Margy reapareció, apoyándose la cara en la mano manicurada y recostándose lánguidamente en la jamba de metal. El desconcierto de Stern era evidente, pero Margy sonrió con indulgencia; Stern siempre le había caído bien.

– ¿Quieres que te ayude? Lo haré con gusto, en serio. Haremos como te he dicho. Lárgate de aquí. Dame un cuarto de hora.

Fue más de una hora y media, pero al fin uno de los mensajeros bajó cuatro cajas de documentos y los cargó en el coche de Margy. Ella avanzó por las sinuosas calles del Loop [3]hacia el Ritz. Conducía el automóvil, un modelo rojo extranjero, como un piloto de pruebas. La madre de Stern había sido nerviosa e histérica. Clara era suave y digna. Eso era para Stern la gama conocida de conducta femenina. Esta mujer, a decir verdad, era más fuerte que él. Podía atravesar con mayor rapidez una pista con obstáculos o resistir más tiempo a la tortura. Al observarla, se sintió admirado e intimidado.

Esta evidencia de las aptitudes de Margy decía mucho de Dixon, pensó Stern de pronto. Era un error verlo como un mero conquistador lascivo que tallaba muescas en la pistola o reunía mariposas para la colección. Dixon valoraba a las mujeres, confiaba en ellas, escuchaba sus consejos. En presencia de una mujer daba rienda suelta a su encanto y su humor, una energía casi eléctrica. Incluso Stern, a pesar de su innata rivalidad, simpatizaba más con él. Por otra parte, las mujeres respondían a las atenciones de Dixon. Era una de las simetrías de la naturaleza.

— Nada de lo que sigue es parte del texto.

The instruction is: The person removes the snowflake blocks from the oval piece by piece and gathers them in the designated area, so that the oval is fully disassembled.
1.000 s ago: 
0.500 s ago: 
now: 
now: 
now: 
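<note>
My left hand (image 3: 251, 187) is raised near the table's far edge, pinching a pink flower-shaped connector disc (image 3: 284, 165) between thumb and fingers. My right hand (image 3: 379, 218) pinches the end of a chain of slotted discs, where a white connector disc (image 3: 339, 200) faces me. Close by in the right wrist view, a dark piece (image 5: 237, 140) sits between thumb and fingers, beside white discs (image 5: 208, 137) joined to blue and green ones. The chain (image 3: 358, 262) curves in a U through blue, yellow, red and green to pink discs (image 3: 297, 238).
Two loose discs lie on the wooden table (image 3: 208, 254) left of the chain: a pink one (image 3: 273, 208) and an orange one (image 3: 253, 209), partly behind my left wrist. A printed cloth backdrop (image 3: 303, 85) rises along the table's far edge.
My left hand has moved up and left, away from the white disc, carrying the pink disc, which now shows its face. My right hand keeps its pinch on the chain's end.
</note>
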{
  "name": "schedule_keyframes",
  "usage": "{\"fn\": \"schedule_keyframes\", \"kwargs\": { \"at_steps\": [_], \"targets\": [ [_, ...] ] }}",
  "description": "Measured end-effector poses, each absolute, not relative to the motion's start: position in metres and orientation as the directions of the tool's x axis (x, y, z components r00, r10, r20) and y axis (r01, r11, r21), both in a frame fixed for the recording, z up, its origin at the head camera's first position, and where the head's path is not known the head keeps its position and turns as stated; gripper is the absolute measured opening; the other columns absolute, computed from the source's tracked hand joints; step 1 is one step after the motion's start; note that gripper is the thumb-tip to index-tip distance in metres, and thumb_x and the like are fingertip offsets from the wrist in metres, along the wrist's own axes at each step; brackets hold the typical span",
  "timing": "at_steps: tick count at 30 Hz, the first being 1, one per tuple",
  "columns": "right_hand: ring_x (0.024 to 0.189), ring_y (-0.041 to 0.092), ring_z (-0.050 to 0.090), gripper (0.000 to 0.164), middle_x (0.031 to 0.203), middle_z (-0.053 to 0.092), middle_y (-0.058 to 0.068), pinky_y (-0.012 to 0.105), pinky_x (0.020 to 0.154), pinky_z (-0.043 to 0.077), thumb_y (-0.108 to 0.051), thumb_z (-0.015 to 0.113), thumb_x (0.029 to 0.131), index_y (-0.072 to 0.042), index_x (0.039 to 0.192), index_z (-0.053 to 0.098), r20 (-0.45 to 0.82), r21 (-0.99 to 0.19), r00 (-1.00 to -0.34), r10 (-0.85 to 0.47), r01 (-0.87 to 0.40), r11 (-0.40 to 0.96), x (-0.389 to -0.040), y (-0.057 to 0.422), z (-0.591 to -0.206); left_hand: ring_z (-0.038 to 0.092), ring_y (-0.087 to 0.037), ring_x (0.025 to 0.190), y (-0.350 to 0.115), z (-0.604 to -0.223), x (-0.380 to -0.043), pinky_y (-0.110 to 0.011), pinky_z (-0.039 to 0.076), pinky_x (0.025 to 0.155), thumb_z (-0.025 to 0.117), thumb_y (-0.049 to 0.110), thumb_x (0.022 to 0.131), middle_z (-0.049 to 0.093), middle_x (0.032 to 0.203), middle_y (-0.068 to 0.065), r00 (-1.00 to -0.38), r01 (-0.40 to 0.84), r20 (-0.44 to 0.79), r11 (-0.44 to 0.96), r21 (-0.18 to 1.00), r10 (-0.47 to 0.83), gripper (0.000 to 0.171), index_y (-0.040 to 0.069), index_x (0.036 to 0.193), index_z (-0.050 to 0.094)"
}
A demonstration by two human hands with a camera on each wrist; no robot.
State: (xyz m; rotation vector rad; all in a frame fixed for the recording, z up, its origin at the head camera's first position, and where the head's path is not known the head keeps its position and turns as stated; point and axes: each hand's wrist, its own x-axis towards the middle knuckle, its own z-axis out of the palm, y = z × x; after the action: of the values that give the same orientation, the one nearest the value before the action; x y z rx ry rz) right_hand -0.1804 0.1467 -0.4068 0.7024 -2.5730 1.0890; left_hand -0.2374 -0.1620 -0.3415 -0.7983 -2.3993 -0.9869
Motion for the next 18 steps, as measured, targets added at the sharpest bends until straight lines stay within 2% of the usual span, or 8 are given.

Claro que esas atenciones no eran desinteresadas. Con Dixon siempre convenía tener en cuenta las segundas intenciones. Los mercados, tensos, veloces, agotadores, estaban llenos de drogadictos y alcohólicos; Dixon buscaba un alivio más natural: follar. La cremallera más rápida del Oeste, lo habían llamado en una ocasión. Stern no conocía los detalles. Era el cuñado, desde luego, el aliado de sangre de Silvia, y Dixon no era tan tonto como para poner a prueba la lealtad de Stern. Pero nadie, y menos Dixon, podía guardar en total secreto una ocupación tan permanente. A veces su puro deleite lo superaba y se confiaba a Stern como a tantos otros hombres. Dixon, por ejemplo, tenía la costumbre de registrar el número exacto de mujeres que veía al día y que le inspiraban las fantasías más elementales. «Treinta y una», decía, cuando lo saludaba una empleada de hotel. «Treinta y dos», cuando miraba por la ventana y veía una mujer subiendo a un autobús. Un año, en el Rose Bowl, afirmó haber visto doscientas sesenta y tres entre estudiantes y animadoras a la mitad del partido, a pesar de que lo seguía atentamente.